Turnaround Is Fair Play, But Even More Powerful If…..


Another Triumph Over Adversity

For the third time in the eighteen months I’ve been in Panama, Tuesday night I took an overnight express bus to arrive at the border exit at Paso Canoas at 5:45.  The windows didn’t open until 7am. My first hassle began then as you get a cursory luggage search before presenting your passport. I was first in line, but then wanted to check something and came back to find I was now 6th. Getting off the bus I had met a young fellow traveler from Chile, José, and then a lovely young woman from Austria, Sonia. I introduced them to each other. Since they were 2nd and 3rd in the search line, they gestured to me to come get in at the head of the line. I said there was no need as they let in about 10 people at a time, so I would still be in the first batch. A dumb decision as it turned out.


The guy just in front of me had a hard-shelled little suitcase that had a combination lock and would not open as he kept trying for at least ten minutes. There was just one agent searching, so I was forced to wait. It finally popped open, and I was next in line, when a sudden surge of about thirty members of some tour group rushed in and the agent started to search them. I went to the man in charge sitting at a desk. I complained, but he spoke not a word of English. Finally, as it looked like at least another thirty minute delay, an English speaking and efficient agent came in, heard my plight–that I had been first in line and my two amigos already were at exit window. He glanced at my backpack without opening it and waved me on through. (I have no idea why Panama does this search, as they don’t take your name or give you a receipt or stamp your luggage, and the customs agents don’t refer to it once they tell you to go get it done. One could easily bypass the search and just pretend to have had it done, walking back up to the window.)

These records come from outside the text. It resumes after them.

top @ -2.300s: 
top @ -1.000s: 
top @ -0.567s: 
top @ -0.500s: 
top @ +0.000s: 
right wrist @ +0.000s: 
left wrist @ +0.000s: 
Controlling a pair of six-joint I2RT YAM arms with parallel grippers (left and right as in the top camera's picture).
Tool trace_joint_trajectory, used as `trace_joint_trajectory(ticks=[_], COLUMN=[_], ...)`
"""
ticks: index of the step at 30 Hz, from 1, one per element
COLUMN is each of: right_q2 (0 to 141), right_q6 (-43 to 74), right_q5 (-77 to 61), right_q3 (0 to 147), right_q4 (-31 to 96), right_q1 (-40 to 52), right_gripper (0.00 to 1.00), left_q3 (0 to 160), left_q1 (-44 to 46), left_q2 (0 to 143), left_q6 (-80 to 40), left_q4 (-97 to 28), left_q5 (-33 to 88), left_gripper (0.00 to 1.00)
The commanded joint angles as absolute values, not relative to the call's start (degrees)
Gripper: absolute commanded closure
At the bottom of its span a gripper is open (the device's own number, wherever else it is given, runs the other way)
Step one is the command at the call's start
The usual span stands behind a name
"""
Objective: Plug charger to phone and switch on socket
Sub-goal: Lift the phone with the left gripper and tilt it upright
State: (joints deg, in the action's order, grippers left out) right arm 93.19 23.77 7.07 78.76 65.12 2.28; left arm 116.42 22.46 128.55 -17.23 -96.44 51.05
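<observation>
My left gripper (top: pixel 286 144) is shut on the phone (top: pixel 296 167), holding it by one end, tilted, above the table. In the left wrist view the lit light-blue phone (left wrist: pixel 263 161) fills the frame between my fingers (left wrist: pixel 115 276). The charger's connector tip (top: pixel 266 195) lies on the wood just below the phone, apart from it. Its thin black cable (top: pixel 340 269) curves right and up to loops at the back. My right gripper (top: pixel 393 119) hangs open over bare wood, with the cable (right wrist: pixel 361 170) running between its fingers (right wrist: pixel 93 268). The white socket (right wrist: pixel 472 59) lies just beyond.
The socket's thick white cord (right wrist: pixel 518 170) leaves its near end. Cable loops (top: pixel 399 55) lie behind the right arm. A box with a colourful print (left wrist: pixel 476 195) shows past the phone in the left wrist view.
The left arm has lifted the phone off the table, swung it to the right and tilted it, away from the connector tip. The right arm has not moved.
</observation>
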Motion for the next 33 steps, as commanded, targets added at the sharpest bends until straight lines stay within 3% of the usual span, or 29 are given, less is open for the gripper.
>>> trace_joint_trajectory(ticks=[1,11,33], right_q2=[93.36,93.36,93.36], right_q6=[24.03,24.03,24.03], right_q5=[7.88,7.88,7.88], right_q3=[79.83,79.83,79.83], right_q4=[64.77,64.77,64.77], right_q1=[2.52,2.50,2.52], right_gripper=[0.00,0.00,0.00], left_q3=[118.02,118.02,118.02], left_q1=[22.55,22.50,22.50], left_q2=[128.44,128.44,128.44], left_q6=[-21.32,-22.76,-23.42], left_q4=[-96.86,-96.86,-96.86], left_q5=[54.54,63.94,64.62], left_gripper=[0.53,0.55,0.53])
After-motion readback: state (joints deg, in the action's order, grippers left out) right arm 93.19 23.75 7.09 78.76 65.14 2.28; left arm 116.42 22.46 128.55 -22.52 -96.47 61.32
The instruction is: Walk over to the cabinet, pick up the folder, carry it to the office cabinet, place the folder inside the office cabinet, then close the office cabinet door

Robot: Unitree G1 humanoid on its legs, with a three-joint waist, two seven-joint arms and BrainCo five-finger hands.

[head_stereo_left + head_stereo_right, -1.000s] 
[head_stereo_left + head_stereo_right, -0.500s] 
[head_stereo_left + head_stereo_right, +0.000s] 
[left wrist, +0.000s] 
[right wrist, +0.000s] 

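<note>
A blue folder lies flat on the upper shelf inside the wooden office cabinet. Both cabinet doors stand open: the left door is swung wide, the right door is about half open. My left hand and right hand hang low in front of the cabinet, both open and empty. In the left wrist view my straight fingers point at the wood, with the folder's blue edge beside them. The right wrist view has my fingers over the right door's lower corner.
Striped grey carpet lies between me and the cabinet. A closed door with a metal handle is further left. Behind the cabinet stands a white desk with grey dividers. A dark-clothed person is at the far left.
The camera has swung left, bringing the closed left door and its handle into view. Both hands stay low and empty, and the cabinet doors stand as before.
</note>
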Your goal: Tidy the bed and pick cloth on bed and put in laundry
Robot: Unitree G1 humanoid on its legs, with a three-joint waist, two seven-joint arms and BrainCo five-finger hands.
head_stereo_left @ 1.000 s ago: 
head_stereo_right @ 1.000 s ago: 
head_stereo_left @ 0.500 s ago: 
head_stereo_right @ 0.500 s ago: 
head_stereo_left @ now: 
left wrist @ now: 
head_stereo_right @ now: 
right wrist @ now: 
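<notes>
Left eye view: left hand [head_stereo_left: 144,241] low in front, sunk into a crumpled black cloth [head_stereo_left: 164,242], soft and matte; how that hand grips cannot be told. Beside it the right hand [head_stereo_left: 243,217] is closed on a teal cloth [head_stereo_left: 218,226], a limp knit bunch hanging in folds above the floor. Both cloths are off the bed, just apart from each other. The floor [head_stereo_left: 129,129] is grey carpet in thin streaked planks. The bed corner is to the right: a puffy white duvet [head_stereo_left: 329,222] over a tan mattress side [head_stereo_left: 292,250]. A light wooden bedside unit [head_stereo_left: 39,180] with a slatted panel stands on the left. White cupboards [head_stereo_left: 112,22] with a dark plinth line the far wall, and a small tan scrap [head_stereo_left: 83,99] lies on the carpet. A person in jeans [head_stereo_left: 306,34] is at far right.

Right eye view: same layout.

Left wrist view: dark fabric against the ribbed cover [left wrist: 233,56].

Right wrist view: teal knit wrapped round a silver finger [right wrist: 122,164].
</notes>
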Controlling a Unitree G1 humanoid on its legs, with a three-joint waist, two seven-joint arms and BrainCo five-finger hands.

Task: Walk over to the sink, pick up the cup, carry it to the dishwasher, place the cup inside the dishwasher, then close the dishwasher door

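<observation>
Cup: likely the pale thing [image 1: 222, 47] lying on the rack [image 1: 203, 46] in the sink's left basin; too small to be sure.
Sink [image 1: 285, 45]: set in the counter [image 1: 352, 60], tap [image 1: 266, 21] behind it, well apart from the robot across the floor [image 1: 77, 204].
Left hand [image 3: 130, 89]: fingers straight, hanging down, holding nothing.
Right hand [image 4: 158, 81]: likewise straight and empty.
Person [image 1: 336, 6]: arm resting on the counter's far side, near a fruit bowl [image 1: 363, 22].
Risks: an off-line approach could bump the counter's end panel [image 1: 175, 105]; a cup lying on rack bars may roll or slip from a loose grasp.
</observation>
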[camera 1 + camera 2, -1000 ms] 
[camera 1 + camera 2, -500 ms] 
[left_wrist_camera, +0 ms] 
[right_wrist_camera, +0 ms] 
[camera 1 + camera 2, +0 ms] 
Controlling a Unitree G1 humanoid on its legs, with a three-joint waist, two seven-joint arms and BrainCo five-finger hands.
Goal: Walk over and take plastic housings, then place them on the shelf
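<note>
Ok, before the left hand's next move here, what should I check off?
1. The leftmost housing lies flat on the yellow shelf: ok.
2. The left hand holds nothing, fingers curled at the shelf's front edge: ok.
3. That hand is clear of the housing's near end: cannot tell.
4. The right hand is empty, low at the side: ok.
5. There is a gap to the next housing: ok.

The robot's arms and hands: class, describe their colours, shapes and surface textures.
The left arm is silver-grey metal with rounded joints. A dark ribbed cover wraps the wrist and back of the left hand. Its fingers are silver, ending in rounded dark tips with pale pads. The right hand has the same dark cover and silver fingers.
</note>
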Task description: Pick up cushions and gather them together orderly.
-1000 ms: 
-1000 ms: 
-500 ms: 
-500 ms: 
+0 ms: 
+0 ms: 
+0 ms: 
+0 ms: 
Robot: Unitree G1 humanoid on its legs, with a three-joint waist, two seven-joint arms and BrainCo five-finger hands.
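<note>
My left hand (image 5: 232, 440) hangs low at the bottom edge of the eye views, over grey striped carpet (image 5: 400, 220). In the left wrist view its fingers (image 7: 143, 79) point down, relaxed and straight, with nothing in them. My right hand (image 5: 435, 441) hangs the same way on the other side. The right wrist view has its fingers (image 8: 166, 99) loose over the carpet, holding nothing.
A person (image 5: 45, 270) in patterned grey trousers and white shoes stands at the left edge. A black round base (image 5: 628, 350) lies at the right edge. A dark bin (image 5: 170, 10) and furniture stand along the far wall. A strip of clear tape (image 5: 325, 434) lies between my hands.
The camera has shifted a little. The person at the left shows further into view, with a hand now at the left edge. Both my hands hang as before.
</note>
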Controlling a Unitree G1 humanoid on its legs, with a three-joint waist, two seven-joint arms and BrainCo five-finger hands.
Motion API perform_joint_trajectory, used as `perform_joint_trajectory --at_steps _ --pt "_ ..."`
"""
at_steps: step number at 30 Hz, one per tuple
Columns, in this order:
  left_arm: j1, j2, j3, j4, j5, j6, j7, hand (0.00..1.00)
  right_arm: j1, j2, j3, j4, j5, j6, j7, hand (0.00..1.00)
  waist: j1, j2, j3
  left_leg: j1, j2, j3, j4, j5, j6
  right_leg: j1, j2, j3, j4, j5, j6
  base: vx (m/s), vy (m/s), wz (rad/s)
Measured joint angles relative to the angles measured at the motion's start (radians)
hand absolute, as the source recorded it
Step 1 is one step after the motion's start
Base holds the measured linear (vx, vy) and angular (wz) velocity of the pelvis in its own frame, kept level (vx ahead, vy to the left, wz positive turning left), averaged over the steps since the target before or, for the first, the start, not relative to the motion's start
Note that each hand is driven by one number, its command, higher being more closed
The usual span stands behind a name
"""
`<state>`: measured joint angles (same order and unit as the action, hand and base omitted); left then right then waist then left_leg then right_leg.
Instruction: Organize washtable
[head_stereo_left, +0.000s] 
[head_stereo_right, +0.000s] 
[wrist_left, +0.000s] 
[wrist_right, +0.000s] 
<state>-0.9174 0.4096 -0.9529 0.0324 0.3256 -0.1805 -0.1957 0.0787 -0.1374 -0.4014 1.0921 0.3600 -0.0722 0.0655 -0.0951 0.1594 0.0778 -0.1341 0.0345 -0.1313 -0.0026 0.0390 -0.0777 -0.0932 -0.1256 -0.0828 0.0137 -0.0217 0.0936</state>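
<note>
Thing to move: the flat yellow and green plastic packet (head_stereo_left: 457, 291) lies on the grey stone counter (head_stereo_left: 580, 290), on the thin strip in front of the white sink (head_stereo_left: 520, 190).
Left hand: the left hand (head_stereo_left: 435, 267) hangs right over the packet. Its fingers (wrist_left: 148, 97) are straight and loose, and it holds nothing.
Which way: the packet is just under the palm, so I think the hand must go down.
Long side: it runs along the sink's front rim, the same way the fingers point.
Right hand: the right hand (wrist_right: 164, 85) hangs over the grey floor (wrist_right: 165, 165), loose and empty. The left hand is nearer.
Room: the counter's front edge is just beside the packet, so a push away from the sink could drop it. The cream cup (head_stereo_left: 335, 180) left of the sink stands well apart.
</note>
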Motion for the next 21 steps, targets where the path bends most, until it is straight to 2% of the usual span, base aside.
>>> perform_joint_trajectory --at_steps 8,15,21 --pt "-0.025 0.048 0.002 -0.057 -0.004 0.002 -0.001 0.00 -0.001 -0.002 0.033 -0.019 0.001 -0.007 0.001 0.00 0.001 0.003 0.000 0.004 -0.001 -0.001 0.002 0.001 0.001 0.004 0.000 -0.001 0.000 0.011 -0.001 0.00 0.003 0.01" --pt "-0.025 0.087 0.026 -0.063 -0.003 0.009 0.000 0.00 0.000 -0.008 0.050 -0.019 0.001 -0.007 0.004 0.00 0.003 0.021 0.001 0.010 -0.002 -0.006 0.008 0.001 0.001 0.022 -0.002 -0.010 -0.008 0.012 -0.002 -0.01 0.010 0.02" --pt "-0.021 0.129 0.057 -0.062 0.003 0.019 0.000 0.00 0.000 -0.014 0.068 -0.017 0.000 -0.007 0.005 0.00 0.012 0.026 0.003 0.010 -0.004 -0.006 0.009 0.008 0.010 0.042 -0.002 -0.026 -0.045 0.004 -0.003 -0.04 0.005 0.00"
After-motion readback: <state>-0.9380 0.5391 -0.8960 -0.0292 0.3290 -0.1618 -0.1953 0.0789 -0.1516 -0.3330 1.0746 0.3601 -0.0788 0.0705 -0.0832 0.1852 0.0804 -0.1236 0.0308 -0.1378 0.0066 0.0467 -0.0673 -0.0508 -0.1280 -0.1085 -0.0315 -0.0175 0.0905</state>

I then officially left Panama and walked two blocks to the Costa Rican border facility where I attempted to get my passport stamped to enter that country, and then turnaround and go through the exit process and then walk back and get approved to re-enter Panama for 180 days. My tourist visa would then be automatically extended for another 180 days.

Each time I’ve done this, either Panama or Costa Rica has changed some of the rules. This time, the Costa Rican agent demanded I produce proof that I was leaving Costa Rica. She said I had to walk a couple of blocks to buy a bus ticket going from any point in CR to any point in Panama. I chose a bus going from San Jose (I’ve never been) to David, Panama. I would bet some of that $21 I paid for the bus ticket ends up in the pocket of the customs agent.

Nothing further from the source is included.